The article below concludes Nonprofit Quarterly‘s series—Narratives to Build Collective Economic Power—which NPQ is publishing in partnership with the national racial and economic justice nonprofit, Common Future. In this series, the authors write about their economic justice work and how, in their work, they challenge conventional narratives and offer new ways of thinking about who can be owners in the economy and what community economic development means. (Original article available here.)


In my “day job,” I am a systems designer consultant. The firm I helped found, Roanhorse Consulting, employs six people, soon to be eight. I am also a co-founder of Native Women Lead, a nonprofit that supports Native women business owners across the country. In my work, I didn’t purposefully set out to build “collective economic power,” yet that phrase describes a lot of the work that my colleagues and I do. Why?

It’s all about my own cultural background and the community I serve. If you grow up Diné (Navajo), collective wellbeing is core to your value system and permeates how you see yourself as five-fingered people, which is how we relate to the world around us through our clanship system. For example, I recently attended a conference in Vancouver. There were other Navajo people in the room of over 1,600 attendees, and when they introduced themselves, I was able to connect with another Navajo woman who had been living in Manitoba for the last 20 years as my granddaughter through our clans. This expression of Ké is a reminder that we are all connected, that no matter how far we go, as Navajo people, we can always find ourselves through this system as part of the broader collective of people. We share an unspoken sense of commonality and responsibility. This “collective” mindset is so integral to everything we do, and it upends the default, stodgy worldview of individualized economic power, which doesn’t actually represent most of us.

So often, in our capitalist system, we are told that our mutuality is not productive or scalable and should therefore be abandoned. It is exhausting how destructive capitalism and white supremacy have been on Indigenous people worldwide and how a singular western worldview has dominated our global economic paradigm. So much so that, even amid a climate crisis, we still evaluate financial risks based on the impact such risks have on the company’s bottom line versus the risks to the Earth we live on.

In the wide spectrum of health disparities in the US (and globally), we see the results of a siloed economic perspective that does not acknowledge the cyclical relationship we have to all living beings and the environment around us.

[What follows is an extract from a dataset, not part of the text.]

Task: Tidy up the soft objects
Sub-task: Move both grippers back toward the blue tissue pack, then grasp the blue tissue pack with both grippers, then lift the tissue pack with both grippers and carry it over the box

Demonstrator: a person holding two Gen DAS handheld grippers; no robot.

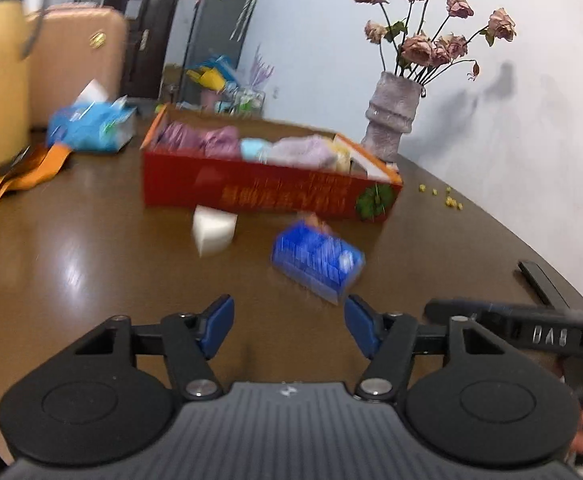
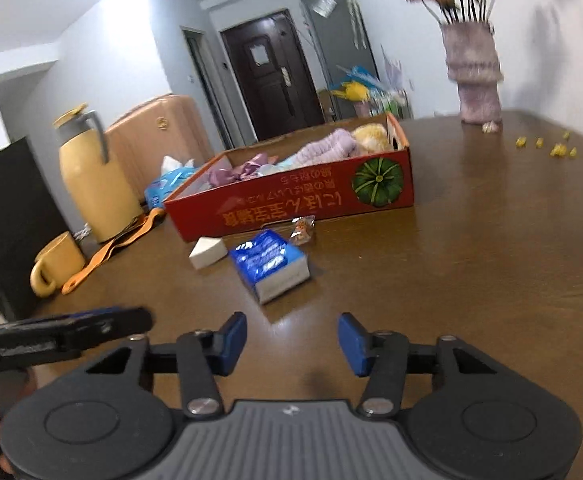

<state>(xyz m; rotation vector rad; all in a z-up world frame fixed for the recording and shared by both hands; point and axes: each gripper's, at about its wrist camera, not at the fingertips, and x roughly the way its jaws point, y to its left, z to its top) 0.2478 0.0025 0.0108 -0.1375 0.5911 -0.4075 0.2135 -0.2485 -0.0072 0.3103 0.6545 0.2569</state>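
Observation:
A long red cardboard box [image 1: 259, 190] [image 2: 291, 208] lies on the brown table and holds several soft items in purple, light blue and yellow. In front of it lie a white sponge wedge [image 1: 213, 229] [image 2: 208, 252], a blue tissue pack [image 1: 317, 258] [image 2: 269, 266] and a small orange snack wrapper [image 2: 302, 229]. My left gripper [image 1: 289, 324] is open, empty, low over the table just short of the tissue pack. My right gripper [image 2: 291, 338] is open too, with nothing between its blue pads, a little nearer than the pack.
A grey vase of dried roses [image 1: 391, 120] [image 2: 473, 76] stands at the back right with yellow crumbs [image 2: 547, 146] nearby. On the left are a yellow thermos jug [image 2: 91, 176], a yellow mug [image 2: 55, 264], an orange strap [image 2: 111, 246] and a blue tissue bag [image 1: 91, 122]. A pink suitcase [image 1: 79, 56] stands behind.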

In short, the system is broken. If we do not acknowledge that, then we’ll never be able to have a real conversation about economic justice or imagine forward a different economic paradigm. And for us to get there, we need a cultural shift across the board; we need a collective admission that white supremacy, colonization, patriarchy, and capitalism are the root causes for where we are today.

What Does an Indigenous Worldview Look Like? 

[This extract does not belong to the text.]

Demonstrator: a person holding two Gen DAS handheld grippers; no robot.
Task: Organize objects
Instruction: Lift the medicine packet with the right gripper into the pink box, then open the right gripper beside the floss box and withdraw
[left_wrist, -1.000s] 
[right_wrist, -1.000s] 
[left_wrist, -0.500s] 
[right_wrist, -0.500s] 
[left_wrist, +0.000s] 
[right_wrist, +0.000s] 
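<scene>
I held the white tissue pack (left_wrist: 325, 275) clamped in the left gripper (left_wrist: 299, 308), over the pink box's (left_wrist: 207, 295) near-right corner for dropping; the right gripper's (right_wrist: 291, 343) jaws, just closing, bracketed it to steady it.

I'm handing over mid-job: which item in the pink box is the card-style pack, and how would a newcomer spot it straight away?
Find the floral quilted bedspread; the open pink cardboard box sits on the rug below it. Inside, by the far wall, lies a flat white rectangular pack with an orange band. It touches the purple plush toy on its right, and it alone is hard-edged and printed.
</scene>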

Because of the dissonance that happens when we speak with non-Native partners, we’ve started using the slide below at the beginning of conversations with people who are interested in partnering with us. The people at these organizations tend to be folks who are privileged, have capital, and want to do something good. However, they have a very different worldview than ours. I tell them that in order to have a meaningful conversation, we need them to start from a new place. To bring them to our perspective, we present this slide and ask them to imagine what it would look like if we were to ground ourselves in this worldview when tackling the questions they’re asking.

One critical point this slide makes is that we must acknowledge that the world’s resources are finite. We are connected to all living beings; therefore, all humans have a responsibility to be stewards of our living world. We believe that building real, lasting, sustainable economic power means acknowledging that there is a multitude of worldviews, all of which are valid. If we do that, then we can build new frameworks, measurements, and outcomes that actually meet people where they are with what they need, instead of building for only a few. This requires acknowledging there are many ways to tackle a problem.

Our model acknowledges that economics affects the whole person, their families, and their communities—it is not separate from other things happening in a person’s life such as health, safety, and education. In other words, we approach the issue from a place of “centering those who are most impacted and investing in their solutions.”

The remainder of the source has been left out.